=== Directions for this task ===
Quote the listing below in its entirety.

=== Data excerpt ===
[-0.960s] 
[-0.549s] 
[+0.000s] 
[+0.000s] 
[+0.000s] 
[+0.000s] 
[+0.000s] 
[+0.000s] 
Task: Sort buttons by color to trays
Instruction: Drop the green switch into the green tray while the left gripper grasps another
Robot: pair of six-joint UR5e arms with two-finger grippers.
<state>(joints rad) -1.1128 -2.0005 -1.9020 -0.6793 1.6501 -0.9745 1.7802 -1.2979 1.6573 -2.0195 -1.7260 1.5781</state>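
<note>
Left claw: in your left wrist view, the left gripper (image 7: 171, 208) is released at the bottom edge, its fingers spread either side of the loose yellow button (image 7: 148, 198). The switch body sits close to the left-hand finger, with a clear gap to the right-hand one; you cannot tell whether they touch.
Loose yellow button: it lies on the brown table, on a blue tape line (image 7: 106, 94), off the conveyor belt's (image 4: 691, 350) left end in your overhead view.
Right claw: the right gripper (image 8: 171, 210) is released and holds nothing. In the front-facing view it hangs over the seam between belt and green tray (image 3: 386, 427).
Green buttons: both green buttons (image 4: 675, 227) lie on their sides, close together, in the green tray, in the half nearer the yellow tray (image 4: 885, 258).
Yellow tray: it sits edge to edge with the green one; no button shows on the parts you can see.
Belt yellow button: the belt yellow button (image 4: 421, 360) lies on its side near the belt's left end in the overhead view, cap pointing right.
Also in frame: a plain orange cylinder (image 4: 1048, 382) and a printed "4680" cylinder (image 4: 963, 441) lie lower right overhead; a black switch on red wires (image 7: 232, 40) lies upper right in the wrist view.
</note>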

=== Reply ===
[-0.960s] 
[-0.549s] 
[+0.000s] 
[+0.000s] 
[+0.000s] 
[+0.000s] 
[+0.000s] 
[+0.000s] 
Task: Sort buttons by color to trays
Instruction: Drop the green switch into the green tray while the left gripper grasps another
Robot: pair of six-joint UR5e arms with two-finger grippers.
<state>(joints rad) -1.1128 -2.0005 -1.9020 -0.6793 1.6501 -0.9745 1.7802 -1.2979 1.6573 -2.0195 -1.7260 1.5781</state>
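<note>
Left claw: in your left wrist view, the left gripper (image 7: 171, 208) is released at the bottom edge, its fingers spread either side of the loose yellow button (image 7: 148, 198). The switch body sits close to the left-hand finger, with a clear gap to the right-hand one; you cannot tell whether they touch.
Loose yellow button: it lies on the brown table, on a blue tape line (image 7: 106, 94), off the conveyor belt's (image 4: 691, 350) left end in your overhead view.
Right claw: the right gripper (image 8: 171, 210) is released and holds nothing. In the front-facing view it hangs over the seam between belt and green tray (image 3: 386, 427).
Green buttons: both green buttons (image 4: 675, 227) lie on their sides, close together, in the green tray, in the half nearer the yellow tray (image 4: 885, 258).
Yellow tray: it sits edge to edge with the green one; no button shows on the parts you can see.
Belt yellow button: the belt yellow button (image 4: 421, 360) lies on its side near the belt's left end in the overhead view, cap pointing right.
Also in frame: a plain orange cylinder (image 4: 1048, 382) and a printed "4680" cylinder (image 4: 963, 441) lie lower right overhead; a black switch on red wires (image 7: 232, 40) lies upper right in the wrist view.
</note>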

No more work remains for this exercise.